■ WHAT IS NEEDED:
For the string "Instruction", search the entries below and copy every line where it appears.

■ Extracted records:
========
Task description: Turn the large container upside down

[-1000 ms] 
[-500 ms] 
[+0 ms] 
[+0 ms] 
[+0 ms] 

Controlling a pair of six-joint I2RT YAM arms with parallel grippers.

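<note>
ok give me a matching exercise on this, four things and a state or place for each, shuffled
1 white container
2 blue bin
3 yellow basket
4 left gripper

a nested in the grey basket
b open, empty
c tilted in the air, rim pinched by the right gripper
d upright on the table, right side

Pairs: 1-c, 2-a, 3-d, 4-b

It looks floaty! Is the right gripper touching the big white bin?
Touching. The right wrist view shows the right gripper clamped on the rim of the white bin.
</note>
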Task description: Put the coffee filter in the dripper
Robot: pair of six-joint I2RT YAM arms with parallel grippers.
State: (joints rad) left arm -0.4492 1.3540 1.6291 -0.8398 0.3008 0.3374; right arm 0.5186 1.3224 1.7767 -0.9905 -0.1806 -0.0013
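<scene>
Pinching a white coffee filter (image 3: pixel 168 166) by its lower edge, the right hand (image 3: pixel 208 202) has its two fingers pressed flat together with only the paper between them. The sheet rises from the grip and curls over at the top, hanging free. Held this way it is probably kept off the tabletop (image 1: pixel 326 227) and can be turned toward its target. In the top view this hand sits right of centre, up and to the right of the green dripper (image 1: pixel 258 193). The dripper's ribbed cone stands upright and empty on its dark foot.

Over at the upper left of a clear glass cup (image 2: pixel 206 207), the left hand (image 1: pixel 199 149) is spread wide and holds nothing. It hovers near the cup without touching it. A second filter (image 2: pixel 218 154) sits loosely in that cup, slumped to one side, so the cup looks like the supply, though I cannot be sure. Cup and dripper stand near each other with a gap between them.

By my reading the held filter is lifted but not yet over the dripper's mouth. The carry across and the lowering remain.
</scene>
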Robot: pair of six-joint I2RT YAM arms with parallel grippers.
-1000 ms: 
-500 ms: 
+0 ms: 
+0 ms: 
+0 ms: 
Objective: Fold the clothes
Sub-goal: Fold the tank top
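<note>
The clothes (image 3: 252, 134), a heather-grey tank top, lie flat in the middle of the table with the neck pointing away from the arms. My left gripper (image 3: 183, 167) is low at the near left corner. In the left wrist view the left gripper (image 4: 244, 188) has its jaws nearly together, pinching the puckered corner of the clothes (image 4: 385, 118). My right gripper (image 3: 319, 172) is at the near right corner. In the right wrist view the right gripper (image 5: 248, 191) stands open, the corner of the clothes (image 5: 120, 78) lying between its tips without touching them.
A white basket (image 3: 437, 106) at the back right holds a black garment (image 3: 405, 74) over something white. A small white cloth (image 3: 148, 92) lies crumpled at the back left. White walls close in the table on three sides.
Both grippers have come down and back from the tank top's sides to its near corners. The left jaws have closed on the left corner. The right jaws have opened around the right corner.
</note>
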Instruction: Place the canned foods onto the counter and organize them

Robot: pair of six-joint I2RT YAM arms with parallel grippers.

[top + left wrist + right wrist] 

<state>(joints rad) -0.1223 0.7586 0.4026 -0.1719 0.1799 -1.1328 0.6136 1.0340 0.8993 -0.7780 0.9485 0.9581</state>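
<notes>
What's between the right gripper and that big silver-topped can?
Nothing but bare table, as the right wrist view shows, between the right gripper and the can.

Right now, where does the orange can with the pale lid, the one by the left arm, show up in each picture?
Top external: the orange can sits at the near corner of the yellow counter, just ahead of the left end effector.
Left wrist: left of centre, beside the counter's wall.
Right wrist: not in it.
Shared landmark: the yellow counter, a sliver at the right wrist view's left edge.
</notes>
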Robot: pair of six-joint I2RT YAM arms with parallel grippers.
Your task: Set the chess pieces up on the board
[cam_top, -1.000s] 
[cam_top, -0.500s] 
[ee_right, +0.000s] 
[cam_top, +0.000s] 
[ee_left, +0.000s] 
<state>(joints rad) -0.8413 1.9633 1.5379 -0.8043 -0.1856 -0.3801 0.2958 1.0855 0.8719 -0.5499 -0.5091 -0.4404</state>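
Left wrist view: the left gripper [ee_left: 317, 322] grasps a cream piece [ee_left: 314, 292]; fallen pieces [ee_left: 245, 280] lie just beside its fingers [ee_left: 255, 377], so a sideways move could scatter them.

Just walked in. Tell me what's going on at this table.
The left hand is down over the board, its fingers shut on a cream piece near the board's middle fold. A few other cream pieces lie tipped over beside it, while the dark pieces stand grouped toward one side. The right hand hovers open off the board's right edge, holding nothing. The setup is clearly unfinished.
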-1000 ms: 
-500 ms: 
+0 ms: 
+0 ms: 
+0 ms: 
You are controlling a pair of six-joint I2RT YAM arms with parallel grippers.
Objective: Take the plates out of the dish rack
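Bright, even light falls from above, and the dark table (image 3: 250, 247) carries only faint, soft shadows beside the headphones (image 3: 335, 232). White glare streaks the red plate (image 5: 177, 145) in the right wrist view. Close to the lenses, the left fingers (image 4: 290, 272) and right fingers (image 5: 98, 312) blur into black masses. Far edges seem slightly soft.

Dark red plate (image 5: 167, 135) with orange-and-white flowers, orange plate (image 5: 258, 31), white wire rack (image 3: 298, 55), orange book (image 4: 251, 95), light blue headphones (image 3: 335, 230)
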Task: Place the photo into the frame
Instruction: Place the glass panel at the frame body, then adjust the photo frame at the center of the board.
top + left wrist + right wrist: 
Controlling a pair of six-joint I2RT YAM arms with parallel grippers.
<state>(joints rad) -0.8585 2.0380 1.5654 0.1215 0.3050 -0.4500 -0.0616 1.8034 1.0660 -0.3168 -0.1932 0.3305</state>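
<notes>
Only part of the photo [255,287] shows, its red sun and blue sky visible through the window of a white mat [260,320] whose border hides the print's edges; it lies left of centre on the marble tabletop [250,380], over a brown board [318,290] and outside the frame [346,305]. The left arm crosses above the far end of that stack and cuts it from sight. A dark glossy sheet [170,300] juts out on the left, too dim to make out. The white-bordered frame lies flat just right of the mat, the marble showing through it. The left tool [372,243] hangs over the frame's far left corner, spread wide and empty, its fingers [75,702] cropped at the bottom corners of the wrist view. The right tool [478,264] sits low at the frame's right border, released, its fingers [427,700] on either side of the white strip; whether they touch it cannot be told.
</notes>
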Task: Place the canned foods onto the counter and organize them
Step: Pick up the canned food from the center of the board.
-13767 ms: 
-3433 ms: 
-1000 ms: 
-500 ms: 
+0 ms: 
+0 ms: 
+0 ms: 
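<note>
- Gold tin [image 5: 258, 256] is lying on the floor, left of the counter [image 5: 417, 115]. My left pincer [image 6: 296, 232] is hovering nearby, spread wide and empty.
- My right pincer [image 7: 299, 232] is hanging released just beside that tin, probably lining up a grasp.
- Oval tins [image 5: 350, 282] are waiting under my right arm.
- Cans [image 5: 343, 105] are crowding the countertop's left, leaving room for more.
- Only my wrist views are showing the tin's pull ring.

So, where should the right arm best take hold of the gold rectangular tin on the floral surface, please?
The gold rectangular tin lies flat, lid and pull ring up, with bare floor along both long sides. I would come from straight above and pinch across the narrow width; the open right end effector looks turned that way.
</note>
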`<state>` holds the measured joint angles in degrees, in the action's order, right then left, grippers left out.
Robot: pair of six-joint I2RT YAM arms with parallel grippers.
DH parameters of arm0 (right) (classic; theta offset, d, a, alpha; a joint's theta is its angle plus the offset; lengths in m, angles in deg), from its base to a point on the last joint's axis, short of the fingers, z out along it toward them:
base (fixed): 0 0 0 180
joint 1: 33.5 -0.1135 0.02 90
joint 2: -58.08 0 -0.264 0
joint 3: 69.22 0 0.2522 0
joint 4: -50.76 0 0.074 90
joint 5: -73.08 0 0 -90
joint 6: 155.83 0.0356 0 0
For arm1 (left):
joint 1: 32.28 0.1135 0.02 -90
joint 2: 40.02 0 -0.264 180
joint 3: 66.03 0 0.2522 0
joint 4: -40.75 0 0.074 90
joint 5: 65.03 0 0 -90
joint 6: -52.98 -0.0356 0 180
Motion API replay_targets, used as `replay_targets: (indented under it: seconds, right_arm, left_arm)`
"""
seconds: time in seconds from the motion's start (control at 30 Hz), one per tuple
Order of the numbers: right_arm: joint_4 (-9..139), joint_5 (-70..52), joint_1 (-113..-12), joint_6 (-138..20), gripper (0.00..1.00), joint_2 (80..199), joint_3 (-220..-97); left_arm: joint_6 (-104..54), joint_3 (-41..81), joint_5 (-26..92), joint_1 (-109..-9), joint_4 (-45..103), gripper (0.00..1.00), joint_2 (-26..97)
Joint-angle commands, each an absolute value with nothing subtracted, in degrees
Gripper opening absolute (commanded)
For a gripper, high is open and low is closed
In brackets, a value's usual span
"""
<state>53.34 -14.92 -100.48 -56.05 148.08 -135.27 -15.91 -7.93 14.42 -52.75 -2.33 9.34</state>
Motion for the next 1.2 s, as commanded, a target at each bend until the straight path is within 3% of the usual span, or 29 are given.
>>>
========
■ RESPONSE FOR THIS EXERCISE:
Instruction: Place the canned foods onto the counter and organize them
Instruction: Place the glass panel at the frame body, then adjust the photo frame at the center of the board.

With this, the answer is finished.